4:31 その間に弟子たちはイエスに、「先生、召しあがってください」とすすめた。
4:32 ところが、イエスは言われた、「わたしには、あなたがたの知らない食物がある」。
4:33 そこで、弟子たちが互に言った、「だれかが、何か食べるものを持ってきてさしあげたのであろうか」。
4:34 イエスは彼らに言われた、「わたしの食物というのは、わたしをつかわされたかたのみこころを行い、そのみわざをなし遂げることである。
4:35 あなたがたは、刈入れ時が来るまでには、まだ四か月あると、言っているではないか。しかし、わたしはあなたがたに言う。目をあげて畑を見なさい。はや色づいて刈入れを待っている。
4:36 刈る者は報酬を受けて、永遠の命に至る実を集めている。まく者も刈る者も、共々に喜ぶためである。
4:37 そこで、『ひとりがまき、ひとりが刈る』ということわざが、ほんとうのこととなる。
4:38 わたしは、あなたがたをつかわして、あなたがたがそのために労苦しなかったものを刈りとらせた。ほかの人々が労苦し、あなたがたは、彼らの労苦の実にあずかっているのである」。

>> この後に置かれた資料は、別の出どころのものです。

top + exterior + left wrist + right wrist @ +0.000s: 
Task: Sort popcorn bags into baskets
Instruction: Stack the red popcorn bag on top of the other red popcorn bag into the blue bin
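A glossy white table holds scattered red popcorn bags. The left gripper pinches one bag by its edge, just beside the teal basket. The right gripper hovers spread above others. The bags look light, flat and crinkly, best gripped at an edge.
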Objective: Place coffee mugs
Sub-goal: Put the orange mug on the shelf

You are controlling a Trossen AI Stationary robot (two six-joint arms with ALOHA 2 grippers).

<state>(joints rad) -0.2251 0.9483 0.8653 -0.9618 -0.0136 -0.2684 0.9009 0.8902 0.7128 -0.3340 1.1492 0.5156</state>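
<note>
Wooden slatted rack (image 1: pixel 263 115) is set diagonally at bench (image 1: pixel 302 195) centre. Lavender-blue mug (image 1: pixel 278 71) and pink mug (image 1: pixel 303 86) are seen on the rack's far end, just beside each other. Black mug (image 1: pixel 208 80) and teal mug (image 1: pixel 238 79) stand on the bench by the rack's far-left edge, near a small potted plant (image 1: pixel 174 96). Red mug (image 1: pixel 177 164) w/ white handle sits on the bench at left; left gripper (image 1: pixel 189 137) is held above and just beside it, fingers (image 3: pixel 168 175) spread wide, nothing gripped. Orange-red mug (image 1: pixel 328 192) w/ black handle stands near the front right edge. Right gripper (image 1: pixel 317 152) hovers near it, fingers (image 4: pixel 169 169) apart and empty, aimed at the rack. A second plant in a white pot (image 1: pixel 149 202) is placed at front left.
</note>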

4:39 さて、この町からきた多くのサマリヤ人は、「この人は、わたしのしたことを何もかも言いあてた」とあかしした女の言葉によって、イエスを信じた。
4:40 そこで、サマリヤ人たちはイエスのもとにきて、自分たちのところに滞在していただきたいと願ったので、イエスはそこにふつか滞在された。
4:41 そしてなお多くの人々が、イエスの言葉を聞いて信じた。
4:42 彼らは女に言った、「わたしたちが信じるのは、もうあなたが話してくれたからではない。自分自身で親しく聞いて、この人こそまことに世の救主であることが、わかったからである」。